For a low budget horror film, The Devil’s Hand is intensely creative. Heims’ story is both dreamlike and ordinary, using Rick’s nightmares to bridge the gap between his fantasies and his everyday life. Veteran television cinematographer Meredith Nicholson (who was the director of photography on such surreal classics as “Batman” and “Get Smart”) puts his stamp all over the film, using light and shadows to give the film an air of fantasy without leaning too far away from reality. And the actors, though wooden at times, breathe life into sometimes corny dialogue so that the film is more creepy than campy.
The Devil’s Hand is a marvel of low budget filmmaking. In typical Rex Carlton fashion, the film is simultaneously hackneyed and captivating, but does not come off as intentionally silly like other Carlton productions. Instead, The Devil’s Hand feels like an episode of “The Twilight Zone,” scary in a very subliminal way. While the visible villain in the film is the cult itself, the unseen enemy is Gamba, making the terror much more psychological than physical, and making the film subtle and suspenseful instead of in-your-face horrifying.
One of the elements in The Devil’s Hand that is memorably eerie is the presence of the dolls. Every member of the cult has a doppelganger doll that sits on a mantle behind Lamont during their ceremonies, and the dolls bear such uncanny relations to their subjects that the viewer can’t help but get a little creeped out. The dolls add a touch of voodoo to the already mysterious practices of the strange group.

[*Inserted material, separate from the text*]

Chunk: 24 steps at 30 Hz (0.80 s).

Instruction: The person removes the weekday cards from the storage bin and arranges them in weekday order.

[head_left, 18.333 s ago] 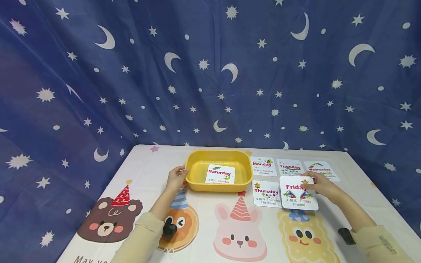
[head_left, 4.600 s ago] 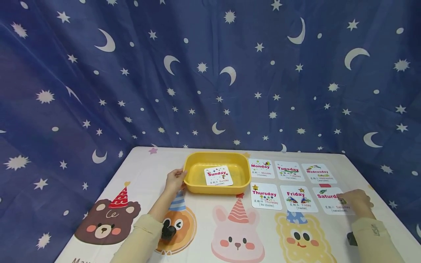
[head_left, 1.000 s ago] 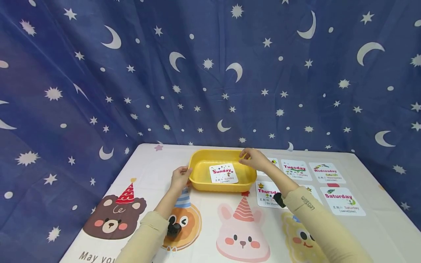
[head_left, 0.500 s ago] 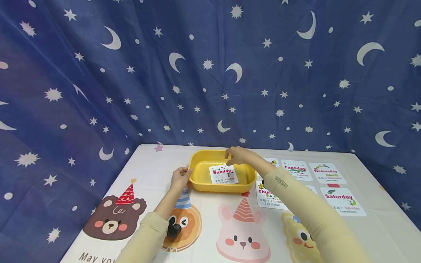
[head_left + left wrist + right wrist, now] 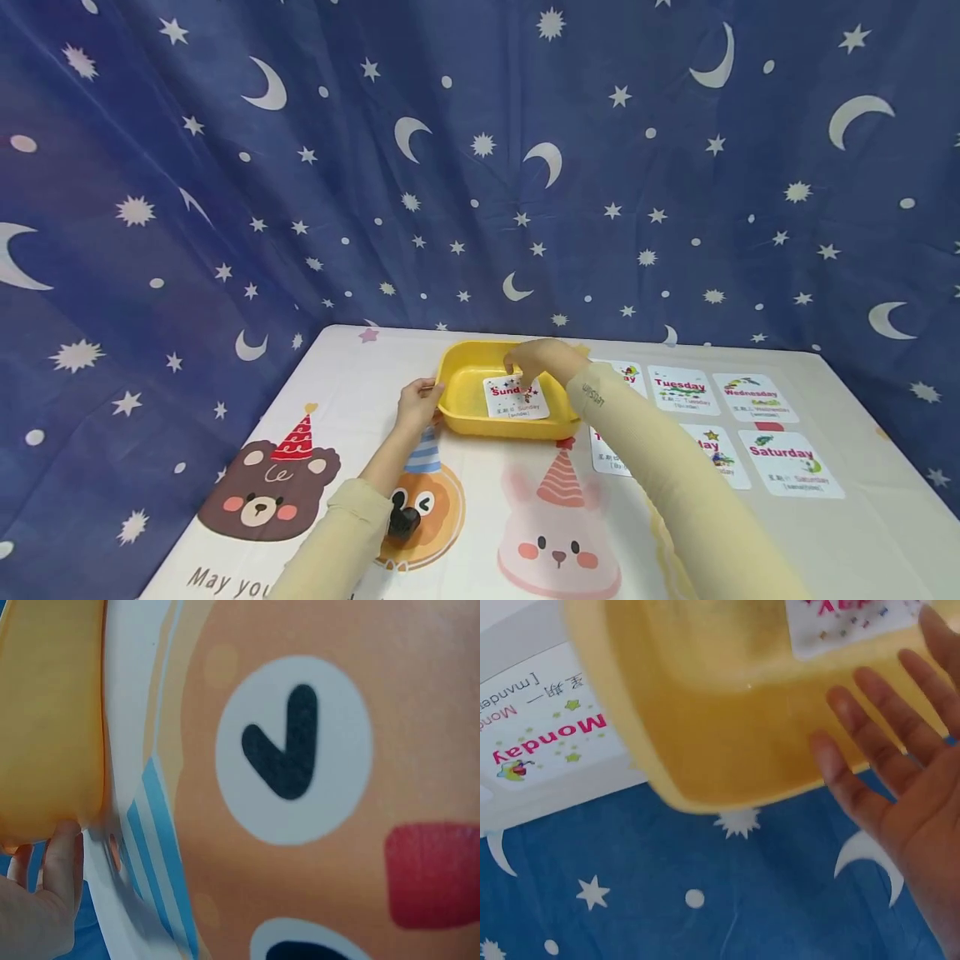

Another frightening aspect of the picture is a test of loyalty and commitment that is performed during the cult meetings. In the test, the subject in question lays flat on a table with a circular chandelier above them. The chandelier is equipped with several hanging swords, only one of them being real, and it is lowered slowly down upon the would-be victim until he or she is hit by one of the blades. If they are loyal, one of the false blades will hit them and bend, if not, the real sword will impale them through the heart, killing them instantly. A tense game of Russian roulette, the victim is spared only if it is “Gamba’s will.” It’s a terrifying torture device, and an even scarier plot device.
Although seen mostly as a footnote in B-movie history nowadays, The Devil’s Hand helped pave the way for the frightening devil-worshipping cult films that followed. While some of the later “cult movies” are more shocking in a visceral way, they still owe a debt of gratitude to Rex Carlton and Gamba, the “Devil-God of Evil.”